Only the lines from the top of the data through the line containing "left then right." should be duplicated, exactly as they appear.

» **STORED DATA**
#####

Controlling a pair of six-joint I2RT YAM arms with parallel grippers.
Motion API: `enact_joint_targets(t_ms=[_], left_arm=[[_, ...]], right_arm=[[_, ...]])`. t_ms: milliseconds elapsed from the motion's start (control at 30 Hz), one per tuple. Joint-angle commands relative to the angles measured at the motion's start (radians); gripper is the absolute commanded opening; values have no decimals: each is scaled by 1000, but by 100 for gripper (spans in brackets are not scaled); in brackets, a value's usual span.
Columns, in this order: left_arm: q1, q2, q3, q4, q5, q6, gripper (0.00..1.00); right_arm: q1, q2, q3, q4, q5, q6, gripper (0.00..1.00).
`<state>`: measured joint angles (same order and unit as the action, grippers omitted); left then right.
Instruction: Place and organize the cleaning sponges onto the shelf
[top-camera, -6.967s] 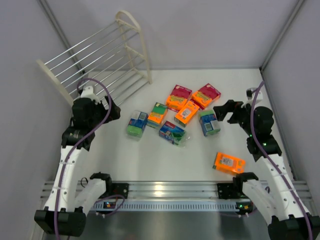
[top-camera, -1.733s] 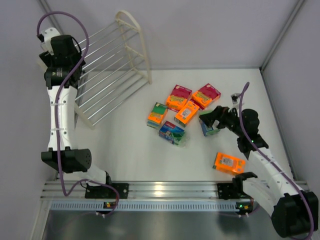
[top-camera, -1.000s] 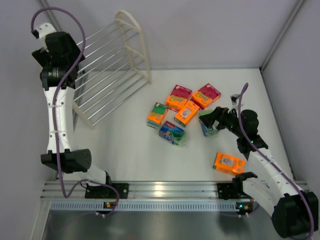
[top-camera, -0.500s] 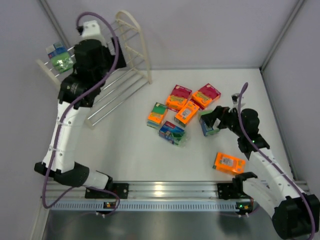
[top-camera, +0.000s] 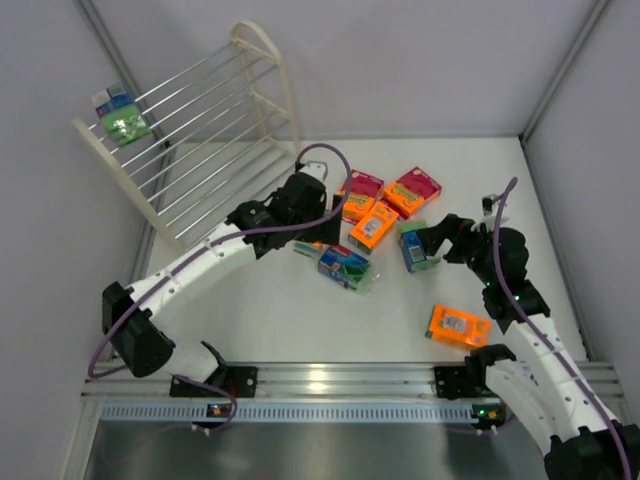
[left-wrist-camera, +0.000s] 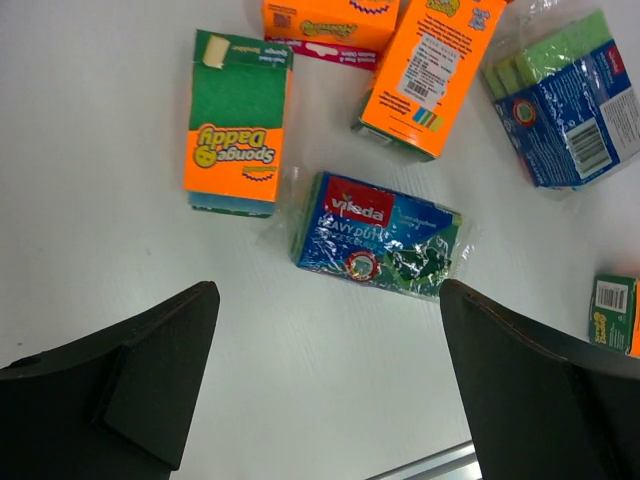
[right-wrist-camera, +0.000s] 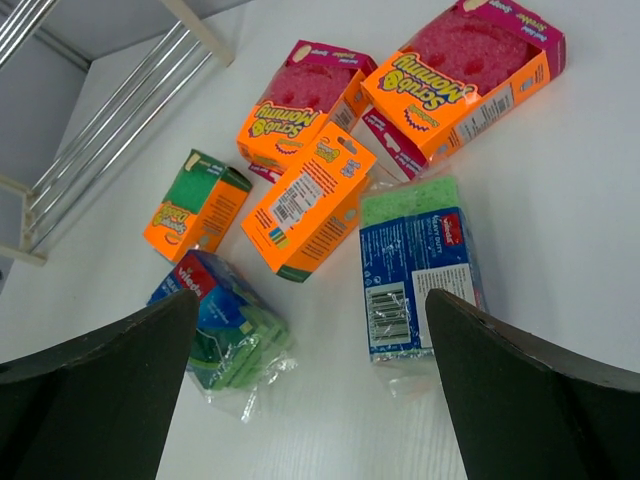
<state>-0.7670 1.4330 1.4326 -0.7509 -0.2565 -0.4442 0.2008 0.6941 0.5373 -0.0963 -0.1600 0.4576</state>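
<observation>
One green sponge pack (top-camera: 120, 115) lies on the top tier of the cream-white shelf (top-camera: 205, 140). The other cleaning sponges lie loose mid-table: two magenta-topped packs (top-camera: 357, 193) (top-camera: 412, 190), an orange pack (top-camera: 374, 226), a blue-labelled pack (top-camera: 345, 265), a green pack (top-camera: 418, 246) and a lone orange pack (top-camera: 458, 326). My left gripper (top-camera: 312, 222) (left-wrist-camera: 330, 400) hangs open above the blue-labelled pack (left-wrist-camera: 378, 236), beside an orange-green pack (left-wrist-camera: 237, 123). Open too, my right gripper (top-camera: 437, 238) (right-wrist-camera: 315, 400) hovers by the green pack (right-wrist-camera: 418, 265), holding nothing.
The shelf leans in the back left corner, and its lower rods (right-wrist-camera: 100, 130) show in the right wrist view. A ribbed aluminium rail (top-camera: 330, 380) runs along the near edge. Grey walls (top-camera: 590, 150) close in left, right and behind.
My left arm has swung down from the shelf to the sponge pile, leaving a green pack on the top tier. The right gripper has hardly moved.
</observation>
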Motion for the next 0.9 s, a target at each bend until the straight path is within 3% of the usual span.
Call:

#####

» **YOUR SOLUTION**
Controlling a pair of six-joint I2RT YAM arms with parallel grippers.
Motion API: `enact_joint_targets(t_ms=[_], left_arm=[[_, ...]], right_arm=[[_, ...]])`. t_ms: milliseconds elapsed from the motion's start (control at 30 Hz), one per tuple. Joint-angle commands relative to the angles measured at the motion's start (radians); gripper is the absolute commanded opening; values have no decimals: each is scaled by 1000, but by 100 for gripper (spans in brackets are not scaled); in brackets, a value's usual span.
Columns, in this order: left_arm: q1, q2, q3, q4, q5, q6, gripper (0.00..1.00); right_arm: q1, q2, q3, q4, q5, q6, gripper (0.00..1.00).
`<state>`: measured joint angles (same order and unit as the action, grippers omitted); left then right.

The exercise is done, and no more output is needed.